When the trees migrate, birds and insects, wasps, bees, butterflies, bats and other pollinators will have to move with them. Will they be able to adapt to their new surrounding? Robins have already arrived in Alaska. Alaskan caribou plagued by mosquitoes are moving to higher altitudes where they don't have enough food to eat. Mosquitoes carrying malaria are sweeping through the Lower Alps.

I wonder how this fort that was built to withstand heavy artillery fire will mount a defence against an army of mosquitoes.
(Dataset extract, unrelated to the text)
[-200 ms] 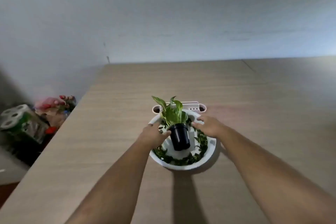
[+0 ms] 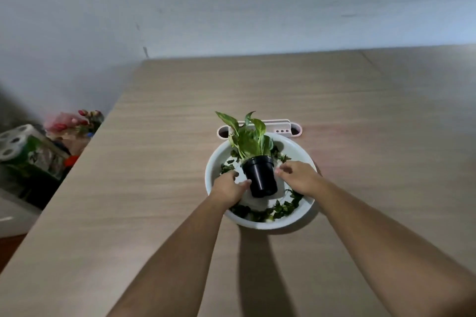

The Snow Wars have spread to the plains. MountainWhite now dominates the snow market in Dubai and Saudi Arabia. It is lobbying in India and China, with some success, for dam construction projects dedicated entirely to snow cannons for all-season ski resorts. It has entered the Dutch market for dyke reinforcement and for sea homes built on floating raft foundations, so that when the sea levels rise and the dykes are finally breached and Holland drifts into the ocean, MountainWhite can harness the rising tide and turn it into gold. Never fear, MountainWhite is here! works just as well in the flatlands. Scent n' Sparkle has diversified too. It owns a popular TV channel and controlling shares in a company that makes-as well as defuses-landmines. Perhaps their new batch will be scented-strawberry, cranberry, jojoba-in order to attract animals and birds as well as children. Other than snow and landmines, Scent n' Sparkle also retails mass market, battery-operated, prosthetic limbs in standard sizes for Central Asia and Africa. It is at the forefront of the campaign for Corporate Social Responsibility and is funding a chain of excellently appointed corporate orphanages and ngos in Afghanistan which some of you are familiar with. Recently it has put in a tender for the dredging and cleaning of lakes and rivers in Austria and Italy that have once again grown toxic from the residue of fertiliser and artificial snowmelt.

Even here, at the top of the world, residue is no longer the past. It is the future. At least some of us have learned over the years to live like rats in the ruins of other people's greed. We have learned to fashion weapons from nothing at all. We know how to use them. These are our combat skills.

Comrades, the stone lion in the mountains has begun to weaken. The Fort that has never been attacked has laid siege to itself. It is time for us to make our move. Time to replace the noisy, undirected spray of machinegun fire with the cold precision of an assassin's bullet. Choose your targets carefully.

When the stone lion's stone bones have been interred in this, our wounded, poisoned earth, when the Fort That Has Never Been Attacked has been reduced to rubble and when the dust from the rubble has settled, who knows, perhaps it will snow again.

That is all I have to say. You may disperse now. Commit your instructions to memory. Go well, comrades, leave no footprints. Until we meet again, godspeed, khuda hafiz and keep your powder dry.